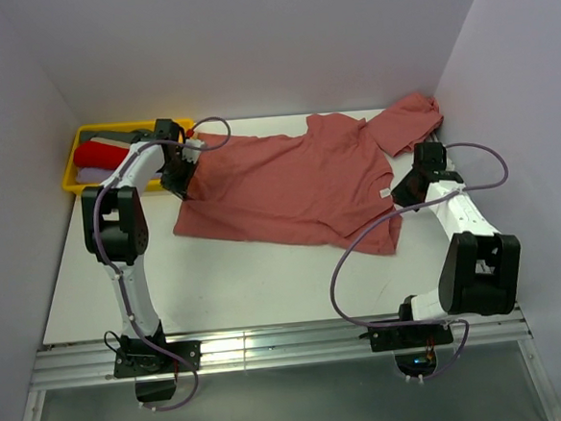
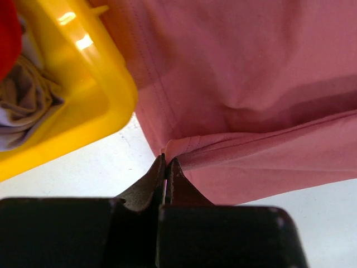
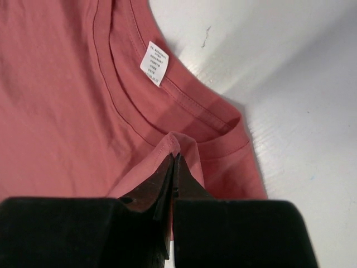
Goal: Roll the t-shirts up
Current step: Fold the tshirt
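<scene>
A dusty salmon-red t-shirt (image 1: 288, 186) lies spread across the middle of the white table, its white label (image 3: 154, 62) inside the collar at the right. My left gripper (image 1: 179, 182) is shut on the shirt's hem corner (image 2: 174, 146) at the left, next to the tray. My right gripper (image 1: 401, 190) is shut on a pinched fold of the shirt's edge (image 3: 179, 140) beside the collar. A second salmon-red shirt (image 1: 411, 119) lies bunched at the back right, touching the spread one. Red, grey and lavender shirts (image 1: 102, 157) lie in the tray.
The yellow plastic tray (image 1: 74, 182) stands at the back left corner; its rim (image 2: 106, 106) is close to my left gripper. Walls close the table on the left, back and right. A purple cable (image 1: 355, 249) loops over the shirt's front right.
</scene>
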Robot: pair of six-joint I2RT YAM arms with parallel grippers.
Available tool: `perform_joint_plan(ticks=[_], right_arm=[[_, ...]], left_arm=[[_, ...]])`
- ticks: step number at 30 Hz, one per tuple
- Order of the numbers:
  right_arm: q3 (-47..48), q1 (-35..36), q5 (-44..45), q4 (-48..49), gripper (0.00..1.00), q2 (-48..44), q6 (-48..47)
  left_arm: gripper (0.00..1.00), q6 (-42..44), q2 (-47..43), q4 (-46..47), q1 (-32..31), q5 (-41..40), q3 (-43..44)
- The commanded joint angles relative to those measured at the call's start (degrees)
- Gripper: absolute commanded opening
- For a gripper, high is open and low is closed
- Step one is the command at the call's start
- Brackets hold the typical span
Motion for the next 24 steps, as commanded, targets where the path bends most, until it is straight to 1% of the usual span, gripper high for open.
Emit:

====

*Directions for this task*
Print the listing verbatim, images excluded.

*Expected output*
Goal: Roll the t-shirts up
Current step: Fold the tshirt
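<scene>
A dusty salmon-red t-shirt (image 1: 288, 186) lies spread across the middle of the white table, its white label (image 3: 154, 62) inside the collar at the right. My left gripper (image 1: 179, 182) is shut on the shirt's hem corner (image 2: 174, 146) at the left, next to the tray. My right gripper (image 1: 401, 190) is shut on a pinched fold of the shirt's edge (image 3: 179, 140) beside the collar. A second salmon-red shirt (image 1: 411, 119) lies bunched at the back right, touching the spread one. Red, grey and lavender shirts (image 1: 102, 157) lie in the tray.
The yellow plastic tray (image 1: 74, 182) stands at the back left corner; its rim (image 2: 106, 106) is close to my left gripper. Walls close the table on the left, back and right. A purple cable (image 1: 355, 249) loops over the shirt's front right.
</scene>
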Robot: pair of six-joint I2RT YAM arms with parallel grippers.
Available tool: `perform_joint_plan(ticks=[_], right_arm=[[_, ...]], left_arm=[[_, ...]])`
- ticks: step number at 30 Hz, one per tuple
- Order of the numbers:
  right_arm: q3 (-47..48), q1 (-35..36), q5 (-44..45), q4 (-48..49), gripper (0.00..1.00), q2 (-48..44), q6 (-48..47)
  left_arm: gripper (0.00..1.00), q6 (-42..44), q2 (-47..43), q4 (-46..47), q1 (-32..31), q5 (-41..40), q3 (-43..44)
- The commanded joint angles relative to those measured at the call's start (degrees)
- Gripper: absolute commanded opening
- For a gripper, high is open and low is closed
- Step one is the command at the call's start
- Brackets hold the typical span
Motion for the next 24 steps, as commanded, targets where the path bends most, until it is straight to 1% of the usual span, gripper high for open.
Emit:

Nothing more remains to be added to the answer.